/analyze-project — Root Cause Analyst Workflow
Analyze AI-assisted coding sessions in brain/ and produce a diagnostic report that explains not just what happened, but why it happened, who/what caused it, and what should change next time.
This workflow is not a simple metrics dashboard.
It is a forensic analysis workflow for AI coding sessions.
Primary Objective
For each session, determine:
- What changed from the initial ask to the final executed work
- Whether the change was caused primarily by:
- the user/spec
- the agent
- the codebase/repo
- testing/verification
- legitimate task complexity
- Whether the original prompt was sufficient for the actual job
- Which subsystems or files repeatedly correlate with struggle
- What concrete changes would most improve future sessions
Core Principles
- Treat
.resolved.N counts as signals of iteration intensity, not proof of failure
- Do not label struggle based on counts alone; classify the shape of rework
- Separate human-added scope from necessary discovered scope
- Separate agent error from repo friction
- Every diagnosis must include evidence
- Every recommendation must map to a specific observed pattern
- Use confidence levels:
-
High = directly supported by artifact contents or timestamps
-
Medium = supported by multiple indirect signals
-
Low = plausible inference, not directly proven
Step 1: Discovery — Find Relevant Conversations
- Read the conversation summaries available in the system context.
- List all subdirectories in:
`~/.gemini/antigravity/brain/
- Build a Conversation Index by cross-referencing summaries with UUID folders.
- Record for each conversation:
-
conversation_id
-
title
-
objective
-
created
-
last_modified
- If the user supplied a keyword/path, filter on that.

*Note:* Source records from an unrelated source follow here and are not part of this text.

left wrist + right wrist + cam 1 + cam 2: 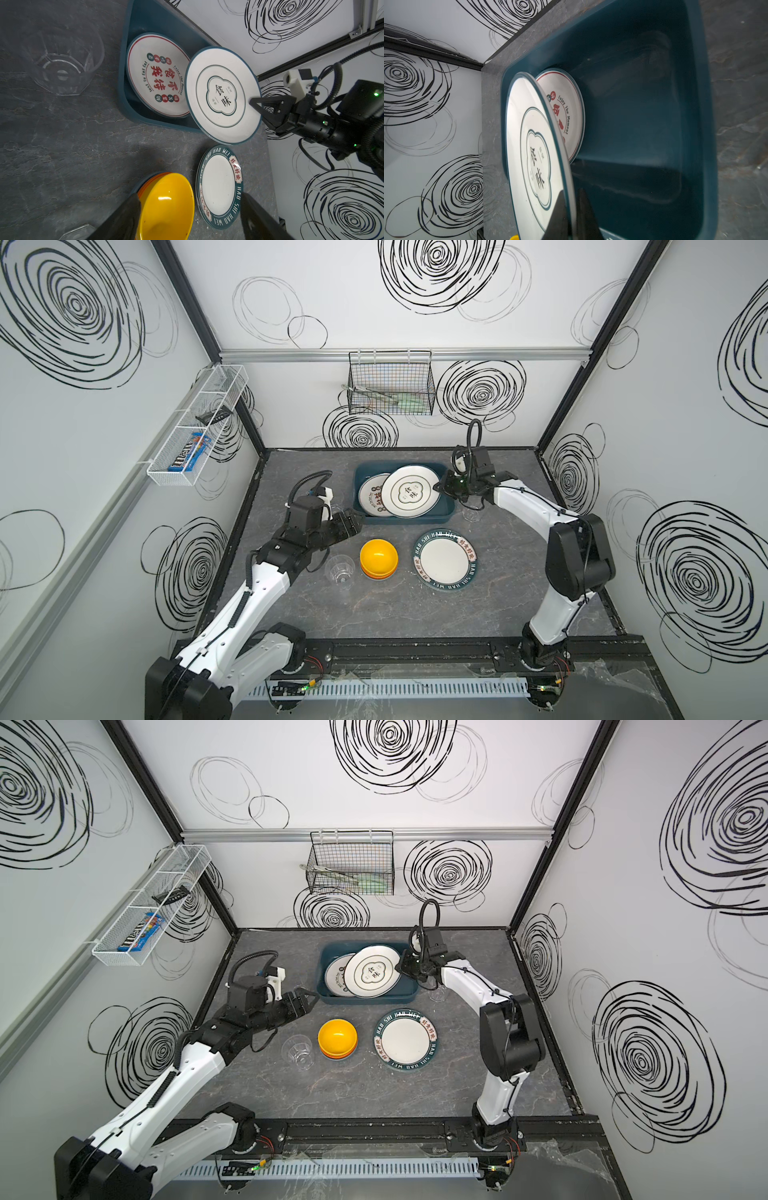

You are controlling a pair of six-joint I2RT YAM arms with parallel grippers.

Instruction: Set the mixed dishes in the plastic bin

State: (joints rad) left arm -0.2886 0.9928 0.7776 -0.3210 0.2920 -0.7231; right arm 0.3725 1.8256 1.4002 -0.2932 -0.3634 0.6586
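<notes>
**Desk editor:** What does the right pincer [437, 488] have?

**Photographer:** It is clamped on the 3 o'clock rim of a white plate with a green clover emblem [410, 490]. The plate is held tilted over the plastic bin [407, 520], which sits at 12 o'clock on the desk [415, 614].

**Desk editor:** Anything inside the bin?

**Photographer:** A red-lettered plate [370, 495] lies at its 9 o'clock end. The held plate covers part of it, and whether the two touch cannot be told.

**Desk editor:** And the left pincer [311, 1000]?

**Photographer:** Jaws wide and empty, just off the bin's 8 o'clock corner. In the left wrist view its fingers are cut off by the frame edge.

**Desk editor:** What lies outside the bin?

**Photographer:** At the desk's centre is a stack of bowls [378, 558], yellow on top. Only an orange rim shows below, so the count is unclear. At its 3 o'clock lies a teal-rimmed plate [445, 561], and at its 9 o'clock stands a clear tumbler [340, 570]. A second tumbler [471, 515] stands off the bin's 4 o'clock corner, half hidden beneath the right arm. On the back wall, the black wire basket [390, 383] holds pale utensils too blurred to name.
</notes>
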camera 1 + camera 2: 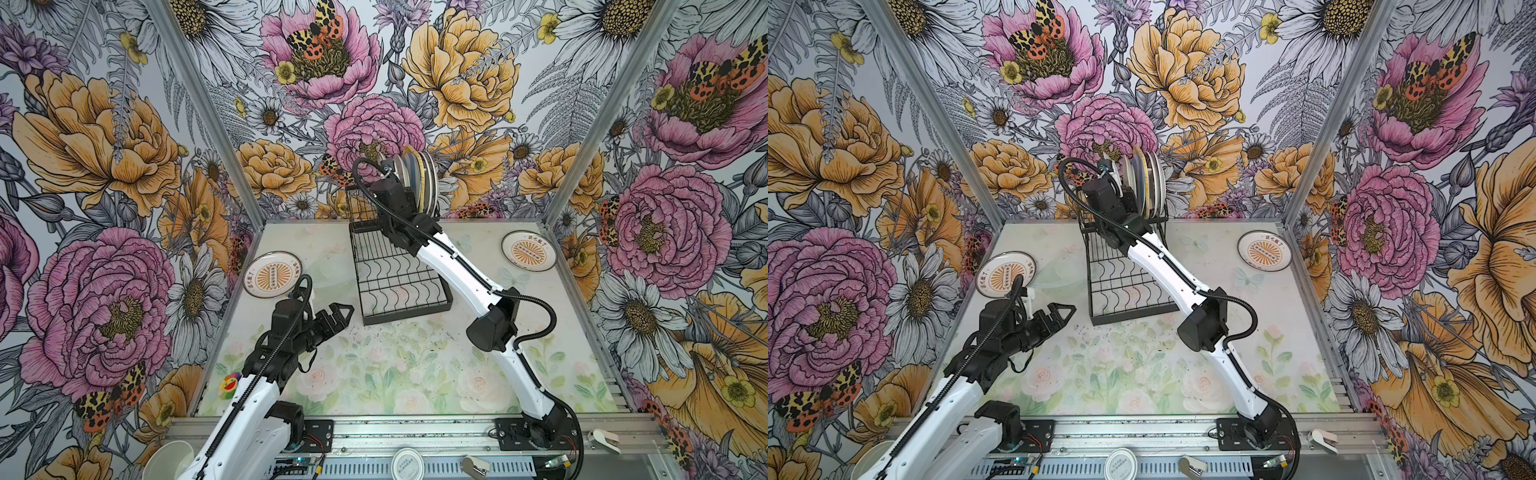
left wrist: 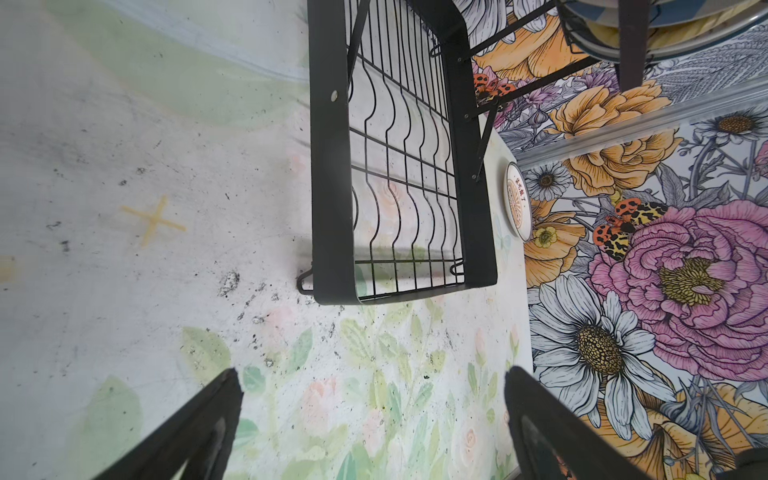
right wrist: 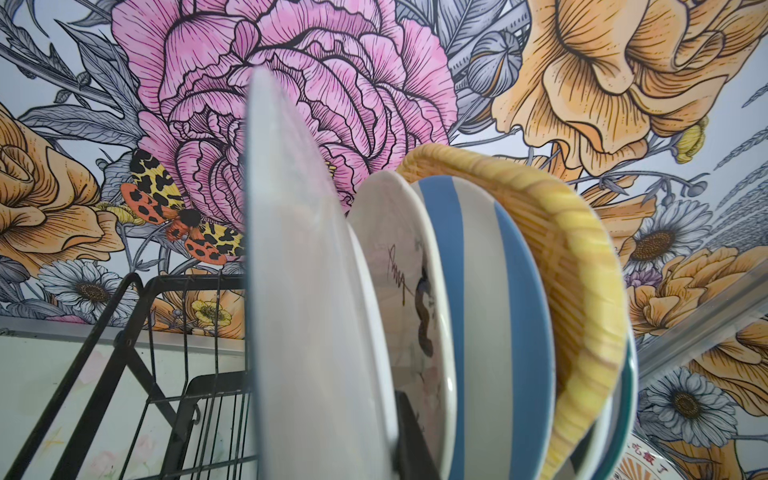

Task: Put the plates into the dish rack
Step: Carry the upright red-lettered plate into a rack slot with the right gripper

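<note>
Rack [image 1: 407,313] sits mid-table, toward back wall. On its upper tier I see plates [image 1: 424,178] in a row on edge, among them blue-striped plate [image 3: 478,311] and yellow woven plate [image 3: 582,270]. Right gripper [image 1: 405,193] at row's left end, jaws narrow, pinching white plate [image 3: 299,291] upright just beside the others. Left sunburst plate [image 1: 272,275] and right sunburst plate [image 1: 528,251] lie flat on table [image 1: 415,365], well apart from rack. Left gripper [image 2: 372,376] spread wide, holding nothing, above table near rack's front-left corner.
</note>
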Tool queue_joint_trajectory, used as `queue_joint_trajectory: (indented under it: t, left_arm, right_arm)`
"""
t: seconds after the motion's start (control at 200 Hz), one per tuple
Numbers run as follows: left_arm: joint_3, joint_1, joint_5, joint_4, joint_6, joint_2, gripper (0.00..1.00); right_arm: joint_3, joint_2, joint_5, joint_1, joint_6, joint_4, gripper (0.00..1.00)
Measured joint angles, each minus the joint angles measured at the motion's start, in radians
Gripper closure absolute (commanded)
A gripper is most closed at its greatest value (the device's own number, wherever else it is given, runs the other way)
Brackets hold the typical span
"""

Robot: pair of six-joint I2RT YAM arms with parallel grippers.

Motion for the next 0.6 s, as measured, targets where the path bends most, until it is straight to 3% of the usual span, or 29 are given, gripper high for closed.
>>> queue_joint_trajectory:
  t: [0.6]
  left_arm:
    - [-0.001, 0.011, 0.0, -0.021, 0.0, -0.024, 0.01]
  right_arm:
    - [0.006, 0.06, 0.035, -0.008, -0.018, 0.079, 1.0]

Otherwise analyze all workspace conversations.
Output: indexed list of conversations to analyze.
Step 2: Artifact Extraction — Build Session Evidence
For each conversation, read all structured artifacts that exist.
2a. Core Artifacts
-
task.md
-
implementation_plan.md
-
walkthrough.md
2b. Metadata
2c. Version Snapshots
-
task.md.resolved.0 ... N
-
implementation_plan.md.resolved.0 ... N
-
walkthrough.md.resolved.0 ... N
2d. Additional Signals
- other
.md artifacts
- report/evaluation files
- timestamps across artifact updates
- file/folder names mentioned in plans and walkthroughs
- repeated subsystem references
- explicit testing/validation language
- explicit non-goals or constraints, if present
2e. Record Per Conversation
Presence / Lifecycle
-
has_task
-
has_plan
-
has_walkthrough
-
is_completed
-
is_abandoned_candidate = has task but no walkthrough
Revision / Change Volume
-
task_versions
-
plan_versions
-
walkthrough_versions
-
extra_artifacts
Scope
-
task_items_initial
-
task_items_final
-
task_completed_pct
-
scope_delta_raw
-
scope_creep_pct_raw
Timing
-
created_at
-
completed_at
-
duration_minutes
Content / Quality Signals
-
objective_text
-
initial_plan_summary
-
final_plan_summary
-
initial_task_excerpt
-
final_task_excerpt
-
walkthrough_summary
-
mentioned_files_or_subsystems
-
validation_requirements_present
-
acceptance_criteria_present
-
non_goals_present
-
scope_boundaries_present
-
file_targets_present
-
constraints_present
Step 3: Prompt Sufficiency Analysis
For each conversation, score the opening objective/request on a 0–2 scale for each dimension:
-
Clarity — is the ask understandable?
-
Boundedness — are scope limits defined?
-
Testability — are success conditions or acceptance criteria defined?
-
Architectural specificity — are files/modules/systems identified?
-
Constraint awareness — are non-goals, constraints, or environment details included?
-
Dependency awareness — does the prompt acknowledge affected systems or hidden coupling?
Create:
-
prompt_sufficiency_score
-
prompt_sufficiency_band = High / Medium / Low
Then note which missing ingredients likely contributed to later friction.
Important:
Do not assume a low-detail prompt is bad by default.
Short prompts can still be good if the task is narrow and the repo context is obvious.
Step 4: Scope Change Classification
Do not treat all scope growth as the same.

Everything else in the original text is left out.